Neither TNL nor Brasil Telecom is asking you for a
proxy and you are requested not to send TNL or Brasil
Telecom a proxy.
The common shares and preferred shares of Brasil
Telecom are listed on the Brazilian Securities, Commodities
and Futures Exchange (BM&FBOVESPA S.A.-Bolsa de Valores
Mercadorias e Futuros), which we refer to as the BM&FBOVESPA,
under the trading symbols "BRTO3" and
"BRTO4," respectively. The Brasil Telecom Common
ADSs and the Brasil Telecom Preferred ADSs are listed
on the New York Stock Exchange, or the NYSE, under the
trading symbols "BTM.C" and "BTM,"
respectively. Upon the completion of the merger we
intend to change our name from Brasil Telecom S.A. to Oi
S.A., to change the trading symbols for the common
shares and preferred shares of Brasil Telecom to
"OIBR3" and "OIBR4," respectively, and to
change the trading symbols for the ADSs representing
our common shares and preferred shares to "OIBR.C"
and "OIBR," respectively. We will apply to
list the Brasil Telecom Common ADSs and Brasil Telecom
Preferred ADSs to be received by holders of TNL ADSs on
the NYSE and following the completion of the merger, the
Brasil Telecom Common ADSs and Brasil Telecom Preferred
ADSs are expected to trade under the symbols
"OIBR.C" and "OIBR," respectively.
This prospectus has been prepared for holders of common
shares and preferred shares of TNL residing in the
United States and for holders of TNL ADSs to provide
information about the merger and the securities to be offered
pursuant thereto.
You should read this prospectus carefully.
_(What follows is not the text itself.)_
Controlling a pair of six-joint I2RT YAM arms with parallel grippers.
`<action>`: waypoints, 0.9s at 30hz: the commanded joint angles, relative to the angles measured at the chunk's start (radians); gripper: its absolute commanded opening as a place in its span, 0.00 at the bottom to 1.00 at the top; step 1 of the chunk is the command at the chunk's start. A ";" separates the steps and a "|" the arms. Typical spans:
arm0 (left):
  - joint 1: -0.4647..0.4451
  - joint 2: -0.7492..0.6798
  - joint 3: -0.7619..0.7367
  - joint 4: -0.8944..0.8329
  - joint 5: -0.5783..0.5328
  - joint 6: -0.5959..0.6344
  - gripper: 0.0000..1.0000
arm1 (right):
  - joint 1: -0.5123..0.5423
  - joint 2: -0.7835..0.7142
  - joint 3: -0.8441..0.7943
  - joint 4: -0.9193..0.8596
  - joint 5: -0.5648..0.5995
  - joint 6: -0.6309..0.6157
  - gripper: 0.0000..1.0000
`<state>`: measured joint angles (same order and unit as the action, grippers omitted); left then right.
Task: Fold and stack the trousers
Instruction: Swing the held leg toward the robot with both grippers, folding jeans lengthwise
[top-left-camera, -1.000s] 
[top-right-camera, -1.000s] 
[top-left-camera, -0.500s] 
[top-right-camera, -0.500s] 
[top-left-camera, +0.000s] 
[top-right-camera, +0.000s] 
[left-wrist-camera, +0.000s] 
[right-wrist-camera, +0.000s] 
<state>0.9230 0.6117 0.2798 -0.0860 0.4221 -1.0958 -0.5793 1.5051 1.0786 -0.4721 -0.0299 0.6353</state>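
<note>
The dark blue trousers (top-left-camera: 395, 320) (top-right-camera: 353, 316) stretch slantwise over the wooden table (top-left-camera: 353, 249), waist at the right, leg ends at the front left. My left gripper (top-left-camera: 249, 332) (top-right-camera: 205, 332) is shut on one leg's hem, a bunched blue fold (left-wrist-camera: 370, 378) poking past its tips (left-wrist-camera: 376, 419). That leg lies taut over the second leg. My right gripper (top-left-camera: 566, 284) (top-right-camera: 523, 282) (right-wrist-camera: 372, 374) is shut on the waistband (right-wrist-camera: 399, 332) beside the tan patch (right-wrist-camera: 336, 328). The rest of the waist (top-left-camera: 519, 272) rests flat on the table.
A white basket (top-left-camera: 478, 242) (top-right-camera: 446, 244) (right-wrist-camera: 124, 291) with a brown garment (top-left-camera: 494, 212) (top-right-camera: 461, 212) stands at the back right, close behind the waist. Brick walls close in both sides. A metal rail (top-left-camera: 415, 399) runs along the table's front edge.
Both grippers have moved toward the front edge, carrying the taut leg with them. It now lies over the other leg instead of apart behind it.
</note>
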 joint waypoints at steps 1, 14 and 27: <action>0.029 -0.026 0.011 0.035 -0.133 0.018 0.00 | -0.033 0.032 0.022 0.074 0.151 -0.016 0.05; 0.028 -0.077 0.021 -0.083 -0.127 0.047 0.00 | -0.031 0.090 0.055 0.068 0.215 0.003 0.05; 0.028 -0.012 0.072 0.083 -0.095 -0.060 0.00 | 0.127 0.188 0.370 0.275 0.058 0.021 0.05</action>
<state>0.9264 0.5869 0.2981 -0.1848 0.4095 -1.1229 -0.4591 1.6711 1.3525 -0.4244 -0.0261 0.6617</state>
In
particular, please read the section entitled "Risk
Factors" beginning on page 42 for a discussion of risks
that you should consider in evaluating the transaction
described in this prospectus.
Neither the United States Securities and Exchange
Commission nor any state securities commission has
approved or disapproved of the securities to be issued
in connection with the merger or determined if this
prospectus is truthful or complete. Any representation
to the contrary is a criminal offense. This document does not
constitute an offer to sell or a solicitation of an
offer to buy any securities in any jurisdiction where such an
offer or solicitation would be illegal.